Literal Elements Result
{1, 2, 3} values set value
{"yes", "no"} values set value (usable as an enum type)
{str, int} types union type
{x: 1, y: 2} values ordered map value; a struct when all keys are labels
{x: float, y: float} types struct type (ordered structural match: same fields, same order, no extras)
[1, 2, 3] values list value
int list @! type arg list type
str int map @! type args homogeneous map type (key str, value int)

Parametric type constructors (list, set, map) follow RPN order: push the type argument(s) first, then call the constructor with @!.

Type combinators

Two comptime constructors combine existing types into composite type constraints. Both take two arguments from the stack and return a single type.

require @!

base constraint require @! — value must match both base and constraint.

types.any   types.int          require @!   # any AND int → equivalent to int
types.str   {"true" "false"}   require @!   # str AND either "true" or "false"

exclude @!

base forbidden exclude @! — value must match base and must not match forbidden. The forbidden argument may be a type or a plain value (plain values are treated as exact-equality patterns).

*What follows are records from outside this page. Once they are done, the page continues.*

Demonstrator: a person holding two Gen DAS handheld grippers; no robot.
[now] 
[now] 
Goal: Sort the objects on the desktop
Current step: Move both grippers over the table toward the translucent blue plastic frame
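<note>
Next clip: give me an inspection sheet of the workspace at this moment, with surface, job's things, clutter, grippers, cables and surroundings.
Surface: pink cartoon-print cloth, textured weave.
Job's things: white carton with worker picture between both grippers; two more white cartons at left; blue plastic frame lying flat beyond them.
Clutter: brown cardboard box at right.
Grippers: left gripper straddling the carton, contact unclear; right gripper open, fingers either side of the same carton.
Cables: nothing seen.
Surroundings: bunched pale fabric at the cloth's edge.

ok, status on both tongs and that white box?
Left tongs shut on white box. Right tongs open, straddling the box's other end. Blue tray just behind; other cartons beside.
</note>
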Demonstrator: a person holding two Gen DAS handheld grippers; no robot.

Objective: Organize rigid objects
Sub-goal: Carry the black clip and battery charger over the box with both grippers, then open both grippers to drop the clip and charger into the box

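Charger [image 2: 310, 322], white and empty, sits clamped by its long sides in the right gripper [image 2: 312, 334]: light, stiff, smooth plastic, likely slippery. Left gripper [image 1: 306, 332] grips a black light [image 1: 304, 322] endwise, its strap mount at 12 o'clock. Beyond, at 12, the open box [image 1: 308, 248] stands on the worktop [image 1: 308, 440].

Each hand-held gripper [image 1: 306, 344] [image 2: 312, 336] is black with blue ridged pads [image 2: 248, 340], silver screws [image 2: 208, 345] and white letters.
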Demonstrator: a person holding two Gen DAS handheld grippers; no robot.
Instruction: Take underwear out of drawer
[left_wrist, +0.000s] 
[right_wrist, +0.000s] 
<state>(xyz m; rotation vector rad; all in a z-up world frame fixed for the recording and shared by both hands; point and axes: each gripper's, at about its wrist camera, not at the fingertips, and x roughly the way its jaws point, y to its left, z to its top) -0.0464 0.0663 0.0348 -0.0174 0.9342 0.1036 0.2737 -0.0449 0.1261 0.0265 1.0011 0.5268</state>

types.any   types.null  exclude @!   # anything except null
types.int   0           exclude @!   # any int except zero
types.str   ""          exclude @!   # any str except the empty string

A common idiom for non-null arguments:

NonNullStr   types.str types.ptr @! types.null exclude @! def!
# later:
{ msg: NonNullStr } typed_args @!

Label resolution

A bare identifier (label) resolves lazily, driven by the type the consuming parameter declares:

  • If the parameter expects a label, the label value itself is passed — no scope lookup is attempted.
  • If the parameter expects any other type, the label is resolved against the current scope and the resulting value is passed. Failing to resolve is a compile-time error.
  • If the parameter expects Any, the label is resolved (passing an unresolved label through an Any-typed slot is almost never the intent).
approx_pi 3.14159  def!   # def expects {name: label, ...} → approx_pi is the label
approx_pi 2        add!   # add expects {a: int, b: int}   → approx_pi is resolved

Function types

The type of a substack (its signature) is expressed with fn_type @!, which takes {args: type, ret: type} and returns a type. This is used when a function accepts another function as an argument:

{ xs: int list @!, f: {n: int} int fn_type @! }

Type aliases

Ordinary def stores a type under a label:

Point   {x: float, y: float}    def!
Answer  {"yes", "no", "maybe"}  def!   # union of three string literals
Coords  Point list @!            def!

Restricted types (TODO)

A predicate substack paired with a base type will eventually produce a narrowed type whose validity the compiler can check against literal arguments at compile time. The mechanism is reserved for a future iteration.